Some people will say wealth.

Some people might say happiness.

Some others might say love,

while others want their dreams.

But for me, if I could

have one thing out of the

billions of choices at hand,

I would choose you because

then I could have it all.

My dreams would come true.

I could finally feel love

and experience happiness

that would make me feel

like the wealthiest girl

to ever exist.

But I can’t have you.

It’s just a silly game

and a stupid question.

I can’t have what I want

most of all because

you’d have to want me too.

Settling for Less

Dating anyone but you

would mean I’m settling.

How do I convince myself

that I’m actually worth less?

How do I tell myself

that I don’t deserve

everything I thought that I

could ever want in life?

How do I tell myself that

I can be happy with

someone who has less to offer?

How do I   live with myself?

How do I keep going

when I know what’s waiting

for me down the road

is just disappointment?

No one can ever compare.

You’re the gold medal.

Everyone else just feels like

a participation trophy.

 

I Shouldn’t Have Done It

I know I shouldn’t have done it,

but it was so easy. It just felt right.

How could I stop myself from sliding

into something that felt so natural?

Love had me in it’s grips

and there is no escaping.

One look from you and I knew.

I knew that I was powerless.

I knew I would succumb to you.

I knew that you were the one.

But I didn’t know how much it would hurt.

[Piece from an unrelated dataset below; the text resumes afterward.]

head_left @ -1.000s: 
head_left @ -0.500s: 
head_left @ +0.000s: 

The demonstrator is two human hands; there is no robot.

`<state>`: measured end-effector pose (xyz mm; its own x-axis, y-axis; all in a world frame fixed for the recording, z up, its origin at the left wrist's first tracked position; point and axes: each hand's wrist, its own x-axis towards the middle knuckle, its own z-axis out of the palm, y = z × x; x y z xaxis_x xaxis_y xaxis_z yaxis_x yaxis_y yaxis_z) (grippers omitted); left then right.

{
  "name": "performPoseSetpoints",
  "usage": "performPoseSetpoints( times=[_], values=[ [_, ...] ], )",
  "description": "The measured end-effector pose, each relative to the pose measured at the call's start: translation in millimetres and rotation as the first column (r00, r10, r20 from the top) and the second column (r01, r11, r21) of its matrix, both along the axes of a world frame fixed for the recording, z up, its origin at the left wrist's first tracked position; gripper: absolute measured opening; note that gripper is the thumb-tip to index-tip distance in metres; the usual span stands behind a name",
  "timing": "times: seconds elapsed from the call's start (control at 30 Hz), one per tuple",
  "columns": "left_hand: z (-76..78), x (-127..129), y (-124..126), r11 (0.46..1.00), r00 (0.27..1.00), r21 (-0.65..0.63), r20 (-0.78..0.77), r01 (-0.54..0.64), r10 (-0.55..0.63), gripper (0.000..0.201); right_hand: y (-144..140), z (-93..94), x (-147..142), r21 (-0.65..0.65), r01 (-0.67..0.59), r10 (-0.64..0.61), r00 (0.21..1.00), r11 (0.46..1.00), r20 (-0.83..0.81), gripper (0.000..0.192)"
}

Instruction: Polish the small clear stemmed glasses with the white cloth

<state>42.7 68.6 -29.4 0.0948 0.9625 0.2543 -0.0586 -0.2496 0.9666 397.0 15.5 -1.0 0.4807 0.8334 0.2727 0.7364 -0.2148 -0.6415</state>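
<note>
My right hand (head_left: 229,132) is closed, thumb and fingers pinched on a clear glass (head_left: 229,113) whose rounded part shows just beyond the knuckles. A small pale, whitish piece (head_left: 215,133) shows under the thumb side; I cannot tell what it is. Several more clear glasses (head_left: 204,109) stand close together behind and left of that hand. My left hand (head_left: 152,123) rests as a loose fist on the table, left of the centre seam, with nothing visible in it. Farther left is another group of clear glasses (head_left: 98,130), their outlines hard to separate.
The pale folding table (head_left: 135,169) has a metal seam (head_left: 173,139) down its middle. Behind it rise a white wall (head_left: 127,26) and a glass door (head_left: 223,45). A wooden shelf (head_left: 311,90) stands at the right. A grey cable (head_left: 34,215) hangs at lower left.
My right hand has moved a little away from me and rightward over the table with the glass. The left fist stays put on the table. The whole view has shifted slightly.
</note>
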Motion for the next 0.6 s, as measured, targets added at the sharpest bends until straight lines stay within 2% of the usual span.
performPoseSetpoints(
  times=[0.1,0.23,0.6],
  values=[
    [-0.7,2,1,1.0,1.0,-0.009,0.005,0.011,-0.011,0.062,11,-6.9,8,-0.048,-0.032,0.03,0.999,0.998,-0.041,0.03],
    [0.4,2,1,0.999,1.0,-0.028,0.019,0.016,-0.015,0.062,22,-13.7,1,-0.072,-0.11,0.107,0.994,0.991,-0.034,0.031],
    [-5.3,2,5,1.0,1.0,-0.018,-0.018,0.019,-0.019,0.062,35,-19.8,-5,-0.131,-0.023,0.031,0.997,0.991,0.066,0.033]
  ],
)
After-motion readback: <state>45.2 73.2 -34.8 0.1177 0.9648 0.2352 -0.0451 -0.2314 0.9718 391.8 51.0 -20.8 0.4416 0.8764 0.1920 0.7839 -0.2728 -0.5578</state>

I didn’t know how it would kill me

to realize you’d never feel the same.

I didn’t know it would take over my life.

Why did I have to fall in love

with someone who could never love me?

You broke me and I’ll never be the same.

 

 

Chasing the Same Story.

I’ve spent a third of my life

Chasing the same story.

I’ve gotten nowhere really

And I’ve had no glory.

Somedays it feels hopeless,

Like I’m never going to win,

But then he says something

And I’m stuck with a grin.

Sometimes he calls me pretty,

Sometimes it’s that I’m the best.

When he looks at me,

I forget all the rest.

It’s been seven years

And I’ve gotten nowhere

But I wouldn’t trade anything

For the memories that we share.

Slave to Love

Being in love is such a freeing thing,

But only when felt by both parties.

I have no freedom to whom I love.

I am a slave to love.

It has a hold on me.

And I am stuck in my state.

I can’t love all I want,

but I won’t be free until I’m loved back

And that just won’t be happening,

Not in this lifetime.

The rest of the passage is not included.